[Directions for this task]:
Check each line of the data for "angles", and copy the ones that have it.
[[ Given data open ]]
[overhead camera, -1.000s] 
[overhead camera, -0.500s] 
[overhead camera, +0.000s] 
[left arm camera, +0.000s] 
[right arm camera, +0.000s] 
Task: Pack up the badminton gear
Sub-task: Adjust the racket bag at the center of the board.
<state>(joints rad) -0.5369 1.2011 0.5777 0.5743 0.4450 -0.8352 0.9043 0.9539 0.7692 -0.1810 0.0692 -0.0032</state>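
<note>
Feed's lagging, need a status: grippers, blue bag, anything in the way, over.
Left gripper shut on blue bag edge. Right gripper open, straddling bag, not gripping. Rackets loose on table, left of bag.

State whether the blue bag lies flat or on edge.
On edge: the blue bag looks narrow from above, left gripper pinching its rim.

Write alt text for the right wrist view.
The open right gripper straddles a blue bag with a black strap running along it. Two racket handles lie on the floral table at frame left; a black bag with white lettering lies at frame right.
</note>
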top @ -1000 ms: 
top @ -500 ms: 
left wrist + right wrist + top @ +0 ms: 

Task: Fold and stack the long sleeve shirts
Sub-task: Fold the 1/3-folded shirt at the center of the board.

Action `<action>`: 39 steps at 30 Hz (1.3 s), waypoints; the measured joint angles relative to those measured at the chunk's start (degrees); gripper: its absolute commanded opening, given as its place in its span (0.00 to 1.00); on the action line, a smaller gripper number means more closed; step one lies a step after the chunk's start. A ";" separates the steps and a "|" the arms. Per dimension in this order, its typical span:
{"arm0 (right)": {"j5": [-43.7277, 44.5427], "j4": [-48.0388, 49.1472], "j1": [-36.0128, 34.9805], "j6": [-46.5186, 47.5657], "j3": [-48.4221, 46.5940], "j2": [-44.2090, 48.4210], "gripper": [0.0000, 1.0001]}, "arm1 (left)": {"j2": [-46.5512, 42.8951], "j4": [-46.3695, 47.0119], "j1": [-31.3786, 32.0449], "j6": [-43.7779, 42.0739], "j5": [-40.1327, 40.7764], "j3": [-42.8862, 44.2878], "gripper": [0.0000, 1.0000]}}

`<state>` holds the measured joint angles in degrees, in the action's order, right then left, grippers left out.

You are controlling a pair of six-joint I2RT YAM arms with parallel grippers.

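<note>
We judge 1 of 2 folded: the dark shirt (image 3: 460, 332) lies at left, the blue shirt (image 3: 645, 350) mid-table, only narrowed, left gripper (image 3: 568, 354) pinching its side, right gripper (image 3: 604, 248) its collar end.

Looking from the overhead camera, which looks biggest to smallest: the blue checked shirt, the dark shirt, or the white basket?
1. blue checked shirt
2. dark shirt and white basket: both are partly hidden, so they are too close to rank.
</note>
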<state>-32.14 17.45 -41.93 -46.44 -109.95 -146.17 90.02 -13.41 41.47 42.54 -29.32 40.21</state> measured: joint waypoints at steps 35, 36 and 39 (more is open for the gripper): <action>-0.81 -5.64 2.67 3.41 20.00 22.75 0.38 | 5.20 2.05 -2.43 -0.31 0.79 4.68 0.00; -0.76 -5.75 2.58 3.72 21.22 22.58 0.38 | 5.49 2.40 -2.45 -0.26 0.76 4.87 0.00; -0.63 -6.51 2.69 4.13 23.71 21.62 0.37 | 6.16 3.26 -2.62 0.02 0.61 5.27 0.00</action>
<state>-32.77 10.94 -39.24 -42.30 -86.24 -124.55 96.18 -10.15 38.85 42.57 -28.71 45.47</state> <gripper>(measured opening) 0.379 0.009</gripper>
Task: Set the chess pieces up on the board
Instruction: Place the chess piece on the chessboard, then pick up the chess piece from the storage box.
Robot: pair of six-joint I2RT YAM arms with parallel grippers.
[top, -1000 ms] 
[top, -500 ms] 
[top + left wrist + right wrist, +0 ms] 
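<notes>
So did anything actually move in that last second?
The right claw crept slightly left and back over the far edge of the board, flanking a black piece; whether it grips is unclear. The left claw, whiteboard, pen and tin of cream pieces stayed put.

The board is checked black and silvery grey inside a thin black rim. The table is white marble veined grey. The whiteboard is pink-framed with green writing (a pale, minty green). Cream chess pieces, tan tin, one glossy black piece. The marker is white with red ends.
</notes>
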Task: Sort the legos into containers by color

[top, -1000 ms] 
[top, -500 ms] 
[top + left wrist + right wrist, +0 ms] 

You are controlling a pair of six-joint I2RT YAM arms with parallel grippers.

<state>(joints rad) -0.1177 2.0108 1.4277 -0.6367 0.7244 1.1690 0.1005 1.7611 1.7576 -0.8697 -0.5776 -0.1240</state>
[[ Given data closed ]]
[Answer for this exercise]:
Action `<action>`: 39 steps at 30 Hz (1.3 s), waypoints; the measured joint angles relative to those measured at the chunk's start (degrees); gripper: its absolute commanded opening, given as its place in its span (0.00 to 1.00); on the action line, a smaller gripper number means more closed; step one lies a step after the chunk's start. A ";" separates the steps and a "|" the arms. Per dimension in this order, its typical span:
`<state>` holds the measured joint angles in degrees, in the action's order, right then left, grippers left out.

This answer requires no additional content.